### Task directions
Repeat the lines from the line with "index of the" to the line with "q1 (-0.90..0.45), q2" in the listing below, keeping both end lines and adding nothing.

### Supplied data
- Opening Delimiter -

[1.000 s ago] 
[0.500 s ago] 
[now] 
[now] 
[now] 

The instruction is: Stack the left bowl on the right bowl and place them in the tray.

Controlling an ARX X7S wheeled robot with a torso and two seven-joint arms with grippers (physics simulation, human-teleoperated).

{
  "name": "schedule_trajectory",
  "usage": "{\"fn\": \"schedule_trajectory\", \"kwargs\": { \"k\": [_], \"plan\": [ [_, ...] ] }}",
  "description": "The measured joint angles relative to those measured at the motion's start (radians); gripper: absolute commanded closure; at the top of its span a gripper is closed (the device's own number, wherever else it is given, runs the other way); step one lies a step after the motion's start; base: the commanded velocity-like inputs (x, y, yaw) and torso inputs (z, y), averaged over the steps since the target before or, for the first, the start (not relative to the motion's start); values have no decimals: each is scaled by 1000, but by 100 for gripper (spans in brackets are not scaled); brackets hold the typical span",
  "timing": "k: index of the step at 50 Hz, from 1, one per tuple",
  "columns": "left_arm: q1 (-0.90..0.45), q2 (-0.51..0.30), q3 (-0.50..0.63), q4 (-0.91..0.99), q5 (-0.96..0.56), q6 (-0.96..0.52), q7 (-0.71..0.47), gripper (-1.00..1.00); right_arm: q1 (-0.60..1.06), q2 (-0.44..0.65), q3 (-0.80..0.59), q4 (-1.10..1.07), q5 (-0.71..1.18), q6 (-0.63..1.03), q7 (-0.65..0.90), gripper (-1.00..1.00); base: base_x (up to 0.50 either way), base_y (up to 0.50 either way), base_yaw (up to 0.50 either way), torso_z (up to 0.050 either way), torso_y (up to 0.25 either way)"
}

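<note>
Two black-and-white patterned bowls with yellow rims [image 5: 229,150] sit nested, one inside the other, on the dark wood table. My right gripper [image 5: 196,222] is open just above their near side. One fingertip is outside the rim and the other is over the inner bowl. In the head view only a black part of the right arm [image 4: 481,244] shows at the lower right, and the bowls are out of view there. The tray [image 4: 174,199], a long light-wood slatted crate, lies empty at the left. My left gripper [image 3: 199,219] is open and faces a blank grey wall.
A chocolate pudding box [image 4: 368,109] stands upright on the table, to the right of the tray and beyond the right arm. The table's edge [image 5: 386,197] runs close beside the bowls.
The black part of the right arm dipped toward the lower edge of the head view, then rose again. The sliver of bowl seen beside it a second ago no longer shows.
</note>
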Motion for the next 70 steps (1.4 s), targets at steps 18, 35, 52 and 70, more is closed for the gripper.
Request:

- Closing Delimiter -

### Output for this exercise
  "timing": "k: index of the step at 50 Hz, from 1, one per tuple",
  "columns": "left_arm: q1 (-0.90..0.45), q2 (-0.51..0.30), q3 (-0.50..0.63), q4 (-0.91..0.99), q5 (-0.96..0.56), q6 (-0.96..0.52), q7 (-0.71..0.47), gripper (-1.00..1.00); right_arm: q1 (-0.60..1.06), q2 (-0.44..0.65), q3 (-0.80..0.59), q4 (-1.10..1.07), q5 (-0.71..1.18), q6 (-0.63..1.03), q7 (-0.65..0.90), gripper (-1.00..1.00); base: base_x (up to 0.50 either way), base_y (up to 0.50 either way), base_yaw (up to 0.50 either way), torso_z (up to 0.050 either way), torso_y (up to 0.25 either way)"

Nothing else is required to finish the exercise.